§ Your goal
Every line of the data, first to last, must be written out unchanged.

+===+

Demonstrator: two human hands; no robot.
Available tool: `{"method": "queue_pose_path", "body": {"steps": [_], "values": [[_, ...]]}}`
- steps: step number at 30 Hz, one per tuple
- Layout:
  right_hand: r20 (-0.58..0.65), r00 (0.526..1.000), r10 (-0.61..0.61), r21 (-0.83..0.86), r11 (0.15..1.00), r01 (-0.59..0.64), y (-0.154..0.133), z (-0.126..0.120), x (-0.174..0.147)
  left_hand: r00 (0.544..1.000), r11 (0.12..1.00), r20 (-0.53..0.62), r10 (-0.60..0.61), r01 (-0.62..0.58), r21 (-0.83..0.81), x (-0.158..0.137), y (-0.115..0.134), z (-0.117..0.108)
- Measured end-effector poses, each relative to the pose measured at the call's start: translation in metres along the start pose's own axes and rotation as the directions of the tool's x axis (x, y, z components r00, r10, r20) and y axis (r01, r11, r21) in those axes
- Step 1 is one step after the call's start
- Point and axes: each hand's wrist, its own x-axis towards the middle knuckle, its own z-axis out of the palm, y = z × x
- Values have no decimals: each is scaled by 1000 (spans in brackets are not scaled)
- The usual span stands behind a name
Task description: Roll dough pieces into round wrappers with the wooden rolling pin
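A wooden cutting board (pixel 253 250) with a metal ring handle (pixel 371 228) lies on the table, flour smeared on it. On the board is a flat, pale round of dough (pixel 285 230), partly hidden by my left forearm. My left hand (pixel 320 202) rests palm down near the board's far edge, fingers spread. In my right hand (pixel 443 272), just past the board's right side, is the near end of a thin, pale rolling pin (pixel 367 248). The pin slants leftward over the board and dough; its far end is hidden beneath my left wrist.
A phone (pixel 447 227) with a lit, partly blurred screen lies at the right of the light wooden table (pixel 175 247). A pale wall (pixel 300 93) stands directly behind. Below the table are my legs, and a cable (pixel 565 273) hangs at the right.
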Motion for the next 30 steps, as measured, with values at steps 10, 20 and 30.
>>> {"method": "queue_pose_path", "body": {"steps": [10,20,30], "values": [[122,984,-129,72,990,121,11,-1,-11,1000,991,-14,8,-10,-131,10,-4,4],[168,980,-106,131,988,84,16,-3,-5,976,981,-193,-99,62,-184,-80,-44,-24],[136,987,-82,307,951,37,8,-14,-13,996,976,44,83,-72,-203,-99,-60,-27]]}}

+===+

§ Output
Demonstrator: two human hands; no robot.
Available tool: `{"method": "queue_pose_path", "body": {"steps": [_], "values": [[_, ...]]}}`
- steps: step number at 30 Hz, one per tuple
- Layout:
  right_hand: r20 (-0.58..0.65), r00 (0.526..1.000), r10 (-0.61..0.61), r21 (-0.83..0.86), r11 (0.15..1.00), r01 (-0.59..0.64), y (-0.154..0.133), z (-0.126..0.120), x (-0.174..0.147)
  left_hand: r00 (0.544..1.000), r11 (0.12..1.00), r20 (-0.53..0.62), r10 (-0.60..0.61), r01 (-0.62..0.58), r21 (-0.83..0.81), x (-0.158..0.137), y (-0.115..0.134), z (-0.117..0.108)
- Measured end-effector poses, each relative to the pose measured at the call's start: translation in metres along the start pose's own axes and rotation as the directions of the tool's x axis (x, y, z components r00, r10, r20) and y axis (r01, r11, r21) in those axes
- Step 1 is one step after the call's start
- Point and axes: each hand's wrist, its own x-axis towards the middle knuckle, its own z-axis out of the palm, y = z × x
- Values have no decimals: each is scaled by 1000 (spans in brackets are not scaled)
- The usual span stands behind a name
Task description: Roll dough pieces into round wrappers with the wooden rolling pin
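A wooden cutting board (pixel 253 250) with a metal ring handle (pixel 371 228) lies on the table, flour smeared on it. On the board is a flat, pale round of dough (pixel 285 230), partly hidden by my left forearm. My left hand (pixel 320 202) rests palm down near the board's far edge, fingers spread. In my right hand (pixel 443 272), just past the board's right side, is the near end of a thin, pale rolling pin (pixel 367 248). The pin slants leftward over the board and dough; its far end is hidden beneath my left wrist.
A phone (pixel 447 227) with a lit, partly blurred screen lies at the right of the light wooden table (pixel 175 247). A pale wall (pixel 300 93) stands directly behind. Below the table are my legs, and a cable (pixel 565 273) hangs at the right.
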Motion for the next 30 steps, as measured, with values at steps 10, 20 and 30.
>>> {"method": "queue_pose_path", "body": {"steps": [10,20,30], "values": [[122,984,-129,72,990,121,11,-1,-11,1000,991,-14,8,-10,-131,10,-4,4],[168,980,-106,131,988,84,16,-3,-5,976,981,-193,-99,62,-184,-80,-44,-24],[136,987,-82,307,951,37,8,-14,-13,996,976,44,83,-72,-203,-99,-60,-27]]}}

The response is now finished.